What you are asked to do: For the data that follows, state how many lines hold the string "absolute", giving the number by itself.
*** Block opens ***
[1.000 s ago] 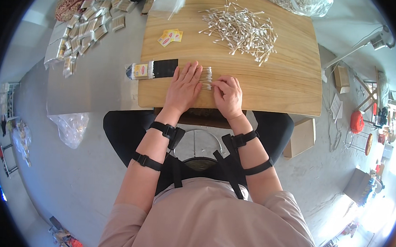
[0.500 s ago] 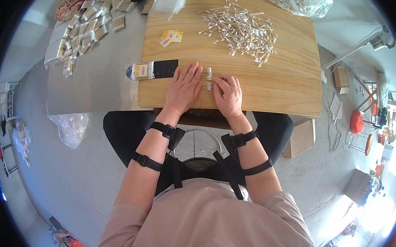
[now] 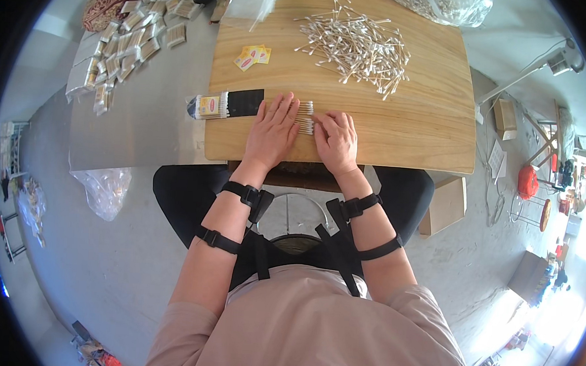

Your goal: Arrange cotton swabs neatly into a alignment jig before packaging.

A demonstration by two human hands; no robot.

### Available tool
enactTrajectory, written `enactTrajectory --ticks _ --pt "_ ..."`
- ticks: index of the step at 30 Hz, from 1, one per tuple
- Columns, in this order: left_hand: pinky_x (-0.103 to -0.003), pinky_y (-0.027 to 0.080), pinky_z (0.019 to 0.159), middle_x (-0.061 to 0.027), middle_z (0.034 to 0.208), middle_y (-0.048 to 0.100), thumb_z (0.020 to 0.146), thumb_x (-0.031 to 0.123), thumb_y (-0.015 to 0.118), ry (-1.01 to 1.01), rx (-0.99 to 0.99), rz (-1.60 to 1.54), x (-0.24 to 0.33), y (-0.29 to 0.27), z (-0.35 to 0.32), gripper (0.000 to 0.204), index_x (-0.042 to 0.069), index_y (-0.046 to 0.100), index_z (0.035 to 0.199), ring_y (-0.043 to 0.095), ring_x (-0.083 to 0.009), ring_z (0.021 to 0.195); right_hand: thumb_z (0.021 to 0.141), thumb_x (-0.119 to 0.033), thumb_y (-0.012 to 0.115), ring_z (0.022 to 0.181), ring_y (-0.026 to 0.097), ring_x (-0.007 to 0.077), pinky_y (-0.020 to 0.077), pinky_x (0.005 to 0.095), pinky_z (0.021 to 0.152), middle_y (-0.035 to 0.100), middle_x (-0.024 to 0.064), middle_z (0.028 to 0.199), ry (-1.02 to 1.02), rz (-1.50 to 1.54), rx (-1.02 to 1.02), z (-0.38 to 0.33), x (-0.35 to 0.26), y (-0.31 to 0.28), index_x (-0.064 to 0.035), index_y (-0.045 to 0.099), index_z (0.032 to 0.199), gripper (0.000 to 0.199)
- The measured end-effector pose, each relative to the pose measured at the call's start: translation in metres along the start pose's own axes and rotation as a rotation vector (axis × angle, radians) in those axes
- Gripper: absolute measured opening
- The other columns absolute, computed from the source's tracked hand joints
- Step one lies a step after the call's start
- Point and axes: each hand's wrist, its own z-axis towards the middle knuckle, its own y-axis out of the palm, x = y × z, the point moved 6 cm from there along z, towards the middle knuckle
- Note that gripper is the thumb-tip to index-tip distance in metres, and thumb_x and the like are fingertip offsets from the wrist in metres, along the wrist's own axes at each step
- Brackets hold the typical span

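Observation:
My left hand lies flat, fingers stretched out together, over a row of cotton swabs on the wooden table. The white tips of the row show past its right side; the rest is under the hand. At those tips, the bent fingers of my right hand are drawn together in a pinch on the swab ends; how many they grip is hidden. Left of my left hand is a black strip. Against it lies a clear pack of cotton swabs with a yellow label, reaching over the table's left edge.
A loose heap of cotton swabs lies farther back. Several yellow cards and clear plastic bags are at the back left. Filled swab packs crowd the grey side table. A large bag of swabs stands back right.
My right hand has shifted very slightly left, its fingertips closer against the swab ends. My left hand stays flat in place.

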Motion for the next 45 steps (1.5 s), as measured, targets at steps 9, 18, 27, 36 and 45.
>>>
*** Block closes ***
Solution to the problem: 2